> TASK REQUIREMENTS:
Give the data again in full, exactly as written below.

[[ GIVEN INFORMATION open ]]

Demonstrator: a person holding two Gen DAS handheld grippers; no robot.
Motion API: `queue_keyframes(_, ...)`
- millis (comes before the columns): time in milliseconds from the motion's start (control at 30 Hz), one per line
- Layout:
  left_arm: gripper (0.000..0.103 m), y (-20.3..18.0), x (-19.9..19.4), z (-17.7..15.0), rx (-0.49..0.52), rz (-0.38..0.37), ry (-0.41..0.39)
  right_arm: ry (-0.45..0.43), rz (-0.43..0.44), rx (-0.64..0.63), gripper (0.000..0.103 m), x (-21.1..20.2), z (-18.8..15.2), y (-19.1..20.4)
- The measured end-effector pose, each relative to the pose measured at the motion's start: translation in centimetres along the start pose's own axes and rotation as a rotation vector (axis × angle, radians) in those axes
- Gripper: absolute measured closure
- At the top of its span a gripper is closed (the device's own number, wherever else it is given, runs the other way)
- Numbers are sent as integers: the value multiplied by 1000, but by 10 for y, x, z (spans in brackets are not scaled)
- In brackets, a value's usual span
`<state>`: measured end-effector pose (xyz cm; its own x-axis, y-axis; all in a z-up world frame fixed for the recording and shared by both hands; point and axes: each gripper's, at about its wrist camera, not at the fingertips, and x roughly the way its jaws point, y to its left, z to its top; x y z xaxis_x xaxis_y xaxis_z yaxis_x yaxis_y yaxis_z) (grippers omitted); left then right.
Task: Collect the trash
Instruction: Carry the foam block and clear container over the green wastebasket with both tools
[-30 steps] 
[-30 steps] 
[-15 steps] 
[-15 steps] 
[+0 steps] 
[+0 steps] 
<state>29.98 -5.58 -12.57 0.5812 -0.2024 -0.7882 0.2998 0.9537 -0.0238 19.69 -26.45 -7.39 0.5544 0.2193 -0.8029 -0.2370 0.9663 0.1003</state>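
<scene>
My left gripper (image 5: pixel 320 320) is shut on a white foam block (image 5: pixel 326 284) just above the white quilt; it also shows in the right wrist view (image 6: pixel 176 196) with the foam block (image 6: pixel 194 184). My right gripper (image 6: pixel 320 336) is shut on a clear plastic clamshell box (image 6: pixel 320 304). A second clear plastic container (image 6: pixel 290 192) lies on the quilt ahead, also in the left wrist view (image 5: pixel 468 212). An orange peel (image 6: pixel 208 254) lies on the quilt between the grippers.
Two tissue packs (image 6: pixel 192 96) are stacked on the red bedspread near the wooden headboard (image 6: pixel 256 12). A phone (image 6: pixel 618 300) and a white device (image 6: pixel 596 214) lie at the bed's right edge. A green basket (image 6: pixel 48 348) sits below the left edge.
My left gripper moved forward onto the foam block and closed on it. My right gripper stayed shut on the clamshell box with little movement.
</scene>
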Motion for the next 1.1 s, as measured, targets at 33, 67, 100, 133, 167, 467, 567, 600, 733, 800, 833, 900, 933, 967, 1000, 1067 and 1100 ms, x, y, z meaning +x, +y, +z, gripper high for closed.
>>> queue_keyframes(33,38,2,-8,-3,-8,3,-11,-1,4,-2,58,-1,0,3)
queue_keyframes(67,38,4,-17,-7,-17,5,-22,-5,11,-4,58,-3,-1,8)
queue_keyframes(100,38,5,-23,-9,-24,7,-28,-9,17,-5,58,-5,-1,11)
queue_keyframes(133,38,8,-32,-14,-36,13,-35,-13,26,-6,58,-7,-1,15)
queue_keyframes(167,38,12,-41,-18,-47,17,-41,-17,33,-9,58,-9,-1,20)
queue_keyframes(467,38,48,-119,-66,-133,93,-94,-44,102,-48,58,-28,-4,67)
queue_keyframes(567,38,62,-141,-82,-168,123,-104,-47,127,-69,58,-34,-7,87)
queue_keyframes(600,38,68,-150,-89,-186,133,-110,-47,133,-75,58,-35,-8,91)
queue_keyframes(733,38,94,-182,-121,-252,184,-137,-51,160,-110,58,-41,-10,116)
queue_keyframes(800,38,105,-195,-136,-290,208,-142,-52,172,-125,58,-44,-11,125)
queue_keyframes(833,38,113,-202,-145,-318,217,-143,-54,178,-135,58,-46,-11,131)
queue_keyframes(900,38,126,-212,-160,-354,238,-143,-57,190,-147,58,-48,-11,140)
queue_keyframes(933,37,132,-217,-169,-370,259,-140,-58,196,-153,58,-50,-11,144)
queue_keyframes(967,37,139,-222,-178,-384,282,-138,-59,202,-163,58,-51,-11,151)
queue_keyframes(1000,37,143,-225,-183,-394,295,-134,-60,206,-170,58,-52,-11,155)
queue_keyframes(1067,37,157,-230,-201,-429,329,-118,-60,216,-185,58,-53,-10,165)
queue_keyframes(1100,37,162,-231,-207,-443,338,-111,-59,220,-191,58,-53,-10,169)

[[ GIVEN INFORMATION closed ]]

> WRITTEN RESPONSE:
Demonstrator: a person holding two Gen DAS handheld grippers; no robot.
Motion API: `queue_keyframes(_, ...)`
- millis (comes before the columns): time in milliseconds from the motion's start (control at 30 Hz), one per line
- Layout:
  left_arm: gripper (0.000..0.103 m), y (-20.3..18.0), x (-19.9..19.4), z (-17.7..15.0), rx (-0.49..0.52), rz (-0.38..0.37), ry (-0.41..0.39)
  right_arm: ry (-0.45..0.43), rz (-0.43..0.44), rx (-0.64..0.63), gripper (0.000..0.103 m), x (-21.1..20.2), z (-18.8..15.2), y (-19.1..20.4)
- The measured end-effector pose, each relative to the pose measured at the motion's start: translation in centimetres along the start pose's own axes and rotation as a rotation vector (axis × angle, radians) in those axes
- Gripper: absolute measured closure
- At the top of its span a gripper is closed (the device's own number, wherever else it is given, runs the other way)
- Numbers are sent as integers: the value multiplied by 1000, but by 10 for y, x, z (spans in brackets are not scaled)
- In brackets, a value's usual span
`<state>`: measured end-effector pose (xyz cm; its own x-axis, y-axis; all in a z-up world frame fixed for the recording and shared by both hands; point and axes: each gripper's, at about its wrist camera, not at the fingertips, and x roughly the way its jaws point, y to its left, z to its top; x y z xaxis_x xaxis_y xaxis_z yaxis_x yaxis_y yaxis_z) (grippers omitted); left then right.
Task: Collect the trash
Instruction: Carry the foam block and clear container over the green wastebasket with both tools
[-30 steps] 
[-30 steps] 
[-15 steps] 
[-15 steps] 
[+0 steps] 
[+0 steps] 
<state>29.98 -5.58 -12.57 0.5812 -0.2024 -0.7882 0.2998 0.9537 -0.0238 19.69 -26.45 -7.39 0.5544 0.2193 -0.8029 -0.2370 0.9663 0.1003</state>
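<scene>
My left gripper (image 5: pixel 320 320) is shut on a white foam block (image 5: pixel 326 284) just above the white quilt; it also shows in the right wrist view (image 6: pixel 176 196) with the foam block (image 6: pixel 194 184). My right gripper (image 6: pixel 320 336) is shut on a clear plastic clamshell box (image 6: pixel 320 304). A second clear plastic container (image 6: pixel 290 192) lies on the quilt ahead, also in the left wrist view (image 5: pixel 468 212). An orange peel (image 6: pixel 208 254) lies on the quilt between the grippers.
Two tissue packs (image 6: pixel 192 96) are stacked on the red bedspread near the wooden headboard (image 6: pixel 256 12). A phone (image 6: pixel 618 300) and a white device (image 6: pixel 596 214) lie at the bed's right edge. A green basket (image 6: pixel 48 348) sits below the left edge.
My left gripper moved forward onto the foam block and closed on it. My right gripper stayed shut on the clamshell box with little movement.
</scene>
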Motion for the next 1.1 s, as measured, targets at 33, 67, 100, 133, 167, 467, 567, 600, 733, 800, 833, 900, 933, 967, 1000, 1067 and 1100 ms, x, y, z meaning +x, +y, +z, gripper high for closed.
>>> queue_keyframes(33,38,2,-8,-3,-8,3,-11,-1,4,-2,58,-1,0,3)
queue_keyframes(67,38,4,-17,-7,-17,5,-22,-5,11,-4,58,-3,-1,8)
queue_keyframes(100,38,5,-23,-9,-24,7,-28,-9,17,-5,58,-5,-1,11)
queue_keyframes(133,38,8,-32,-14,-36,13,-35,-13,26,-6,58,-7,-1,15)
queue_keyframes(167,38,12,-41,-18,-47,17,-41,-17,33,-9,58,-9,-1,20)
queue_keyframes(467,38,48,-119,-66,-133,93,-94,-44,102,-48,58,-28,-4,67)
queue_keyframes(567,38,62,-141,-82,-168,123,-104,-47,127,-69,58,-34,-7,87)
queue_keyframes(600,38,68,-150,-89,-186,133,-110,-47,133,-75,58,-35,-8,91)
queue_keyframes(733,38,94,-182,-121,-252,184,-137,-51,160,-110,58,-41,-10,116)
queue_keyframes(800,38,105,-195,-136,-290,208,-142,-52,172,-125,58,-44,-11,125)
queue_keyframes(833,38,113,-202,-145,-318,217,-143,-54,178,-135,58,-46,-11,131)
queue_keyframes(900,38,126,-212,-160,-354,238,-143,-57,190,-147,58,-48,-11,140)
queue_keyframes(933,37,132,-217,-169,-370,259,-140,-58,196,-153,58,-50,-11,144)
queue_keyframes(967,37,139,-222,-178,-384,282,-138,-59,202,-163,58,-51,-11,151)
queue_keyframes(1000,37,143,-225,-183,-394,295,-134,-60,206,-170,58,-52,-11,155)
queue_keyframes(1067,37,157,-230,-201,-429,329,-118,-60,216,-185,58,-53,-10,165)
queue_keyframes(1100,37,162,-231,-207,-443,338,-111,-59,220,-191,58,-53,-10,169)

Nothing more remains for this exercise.